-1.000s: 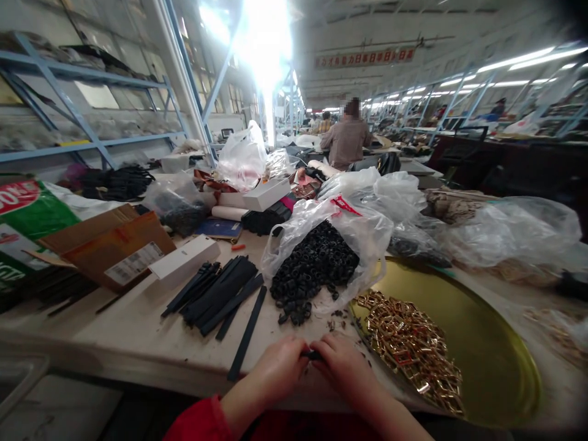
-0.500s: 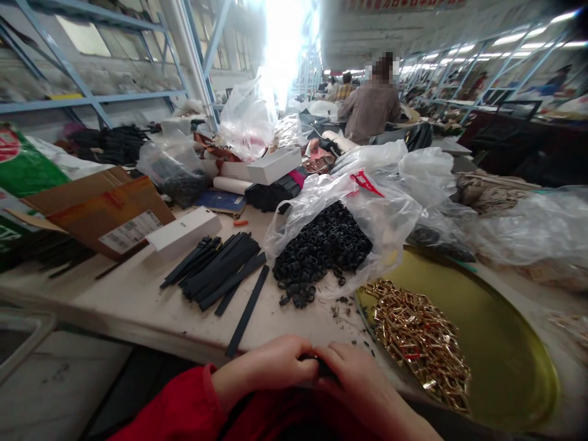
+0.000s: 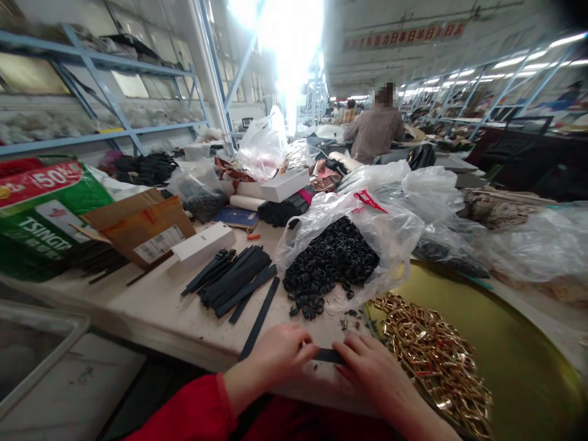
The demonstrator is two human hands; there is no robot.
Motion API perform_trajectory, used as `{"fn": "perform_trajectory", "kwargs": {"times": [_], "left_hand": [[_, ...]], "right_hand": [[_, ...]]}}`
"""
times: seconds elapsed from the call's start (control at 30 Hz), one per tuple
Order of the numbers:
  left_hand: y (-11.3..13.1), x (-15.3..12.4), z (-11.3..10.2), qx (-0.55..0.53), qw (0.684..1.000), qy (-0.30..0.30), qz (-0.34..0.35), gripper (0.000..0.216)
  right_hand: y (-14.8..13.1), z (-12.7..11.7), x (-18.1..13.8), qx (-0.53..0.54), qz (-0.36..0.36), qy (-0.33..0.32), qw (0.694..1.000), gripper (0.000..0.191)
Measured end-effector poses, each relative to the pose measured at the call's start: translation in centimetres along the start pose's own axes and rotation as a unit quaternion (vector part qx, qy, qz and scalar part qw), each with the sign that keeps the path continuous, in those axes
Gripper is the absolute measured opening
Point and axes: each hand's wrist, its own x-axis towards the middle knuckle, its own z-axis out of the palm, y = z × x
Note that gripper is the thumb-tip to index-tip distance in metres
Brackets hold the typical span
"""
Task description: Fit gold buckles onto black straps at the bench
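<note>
At the table's front edge, a short stretch of black strap point(image 3: 329, 355) shows between my two hands. My left hand point(image 3: 281, 354) is closed, thumb and fingers pinched around the strap's left part. My right hand point(image 3: 370, 369) has its fingers curled over the right end, which they hide. Another black strip point(image 3: 261, 315) lies on the table by my left wrist, its near end behind the hand. Beyond it is a pile of black strips point(image 3: 236, 278). Small black loops point(image 3: 331, 254) spill from an open clear plastic bag point(image 3: 399, 236) ahead of my hands.
To the right, a gold-coloured round tray point(image 3: 519, 343) carries a heap of gold metal buckles point(image 3: 436, 349). A white box point(image 3: 204, 242), an open cardboard box point(image 3: 147, 229) and a green bag point(image 3: 50, 226) stand left. A person point(image 3: 376, 128) sits farther back.
My hands have moved forward from the table's edge onto its top and spread slightly, exposing more strap between them. The view has tilted up and turned a little left.
</note>
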Motion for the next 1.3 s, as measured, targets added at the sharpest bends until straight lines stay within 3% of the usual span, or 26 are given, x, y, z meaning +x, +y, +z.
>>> {"fn": "perform_trajectory", "kwargs": {"times": [0.1,0.2,0.27,0.37,0.43,0.53,0.6,0.67,0.73,0.83,0.9,1.07,1.3], "left_hand": [[-3.0,1.2,-2.4,0.074,0.99,0.091,-0.082,0.027],[-5.4,1.9,-3.6,0.107,0.975,0.124,-0.151,0.019],[-5.9,1.7,-3.8,0.108,0.972,0.128,-0.163,0.012],[-4.8,-0.2,-3.3,0.093,0.975,0.136,-0.149,0.009],[-3.2,-2.1,-2.3,0.075,0.982,0.127,-0.118,0.008],[-0.8,-4.5,0.2,0.035,0.995,0.087,-0.044,0.007],[0.3,-5.1,1.8,-0.016,0.997,0.078,-0.004,0.008],[0.8,-5.0,2.9,-0.11,0.991,0.08,0.001,0.007],[0.9,-4.4,3.2,-0.246,0.966,0.072,-0.023,0.011],[0.6,-3.4,2.8,-0.437,0.896,0.03,-0.068,0.028],[0.3,-2.9,2.6,-0.5,0.86,0.014,-0.105,0.035],[-0.7,-2.2,3.0,-0.561,0.81,-0.008,-0.169,0.023],[-0.7,-1.9,2.4,-0.628,0.754,-0.033,-0.19,0.023]], "right_hand": [[1.0,1.0,0.5,-0.032,0.017,0.037,0.999,0.036],[0.8,1.3,0.2,-0.022,0.03,0.084,0.996,0.045],[0.2,1.1,-0.4,0.008,0.041,0.108,0.993,0.042],[-1.1,0.2,-1.3,0.121,0.084,0.122,0.982,0.03],[-2.2,-0.5,-1.4,0.256,0.139,0.122,0.949,0.031],[-3.7,-1.2,-0.6,0.479,0.205,0.111,0.846,0.041],[-4.4,-1.5,0.4,0.568,0.221,0.096,0.787,0.036],[-4.4,-1.6,1.5,0.593,0.22,0.071,0.771,0.028],[-3.7,-1.6,2.6,0.566,0.201,0.043,0.799,0.025],[-1.7,-1.3,4.5,0.371,0.169,0.041,0.912,0.028],[-0.4,-1.0,5.9,0.225,0.151,0.055,0.961,0.026],[0.7,0.2,8.7,0.089,0.08,0.009,0.993,0.022],[1.3,0.7,9.2,-0.006,0.067,-0.045,0.997,0.021]]}}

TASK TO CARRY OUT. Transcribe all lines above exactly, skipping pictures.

RESPONSE BELOW.
-1.000s: 
-0.500s: 
+0.000s: 
The demonstrator is two human hands; there is no robot.
Motion API perform_trajectory, used as `{"fn": "perform_trajectory", "kwargs": {"times": [_], "left_hand": [[_, ...]], "right_hand": [[_, ...]]}}`
"""
times: seconds elapsed from the call's start (control at 30 Hz), one per tuple
Order of the numbers:
  left_hand: y (-11.3..13.1), x (-15.3..12.4), z (-11.3..10.2), qx (-0.55..0.53), qw (0.684..1.000), qy (-0.30..0.30), qz (-0.34..0.35), gripper (0.000..0.216)
  right_hand: y (-14.8..13.1), z (-12.7..11.7), x (-18.1..13.8), qx (-0.53..0.54), qz (-0.36..0.36), qy (-0.33..0.32), qw (0.694..1.000), gripper (0.000..0.191)
Measured end-effector poses, each relative to the pose measured at the call's start: translation in centimetres along the start pose's own axes and rotation as a unit quaternion (vector part qx, qy, qz and scalar part qw), each with the sign that keeps the path continuous, in those axes
Gripper is the absolute measured opening
Point and axes: each hand's wrist, its own x-axis towards the middle knuckle, its own z-axis out of the palm, y = z × x
Note that gripper is the thumb-tip to index-tip distance in metres
Brackets hold the typical span
"""
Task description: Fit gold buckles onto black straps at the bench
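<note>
At the table's front edge, a short stretch of black strap point(image 3: 329, 355) shows between my two hands. My left hand point(image 3: 281, 354) is closed, thumb and fingers pinched around the strap's left part. My right hand point(image 3: 370, 369) has its fingers curled over the right end, which they hide. Another black strip point(image 3: 261, 315) lies on the table by my left wrist, its near end behind the hand. Beyond it is a pile of black strips point(image 3: 236, 278). Small black loops point(image 3: 331, 254) spill from an open clear plastic bag point(image 3: 399, 236) ahead of my hands.
To the right, a gold-coloured round tray point(image 3: 519, 343) carries a heap of gold metal buckles point(image 3: 436, 349). A white box point(image 3: 204, 242), an open cardboard box point(image 3: 147, 229) and a green bag point(image 3: 50, 226) stand left. A person point(image 3: 376, 128) sits farther back.
My hands have moved forward from the table's edge onto its top and spread slightly, exposing more strap between them. The view has tilted up and turned a little left.
</note>
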Motion for the next 1.3 s, as measured, targets added at the sharpest bends until straight lines stay within 3% of the usual span, or 26 are given, x, y, z meaning +x, +y, +z.
>>> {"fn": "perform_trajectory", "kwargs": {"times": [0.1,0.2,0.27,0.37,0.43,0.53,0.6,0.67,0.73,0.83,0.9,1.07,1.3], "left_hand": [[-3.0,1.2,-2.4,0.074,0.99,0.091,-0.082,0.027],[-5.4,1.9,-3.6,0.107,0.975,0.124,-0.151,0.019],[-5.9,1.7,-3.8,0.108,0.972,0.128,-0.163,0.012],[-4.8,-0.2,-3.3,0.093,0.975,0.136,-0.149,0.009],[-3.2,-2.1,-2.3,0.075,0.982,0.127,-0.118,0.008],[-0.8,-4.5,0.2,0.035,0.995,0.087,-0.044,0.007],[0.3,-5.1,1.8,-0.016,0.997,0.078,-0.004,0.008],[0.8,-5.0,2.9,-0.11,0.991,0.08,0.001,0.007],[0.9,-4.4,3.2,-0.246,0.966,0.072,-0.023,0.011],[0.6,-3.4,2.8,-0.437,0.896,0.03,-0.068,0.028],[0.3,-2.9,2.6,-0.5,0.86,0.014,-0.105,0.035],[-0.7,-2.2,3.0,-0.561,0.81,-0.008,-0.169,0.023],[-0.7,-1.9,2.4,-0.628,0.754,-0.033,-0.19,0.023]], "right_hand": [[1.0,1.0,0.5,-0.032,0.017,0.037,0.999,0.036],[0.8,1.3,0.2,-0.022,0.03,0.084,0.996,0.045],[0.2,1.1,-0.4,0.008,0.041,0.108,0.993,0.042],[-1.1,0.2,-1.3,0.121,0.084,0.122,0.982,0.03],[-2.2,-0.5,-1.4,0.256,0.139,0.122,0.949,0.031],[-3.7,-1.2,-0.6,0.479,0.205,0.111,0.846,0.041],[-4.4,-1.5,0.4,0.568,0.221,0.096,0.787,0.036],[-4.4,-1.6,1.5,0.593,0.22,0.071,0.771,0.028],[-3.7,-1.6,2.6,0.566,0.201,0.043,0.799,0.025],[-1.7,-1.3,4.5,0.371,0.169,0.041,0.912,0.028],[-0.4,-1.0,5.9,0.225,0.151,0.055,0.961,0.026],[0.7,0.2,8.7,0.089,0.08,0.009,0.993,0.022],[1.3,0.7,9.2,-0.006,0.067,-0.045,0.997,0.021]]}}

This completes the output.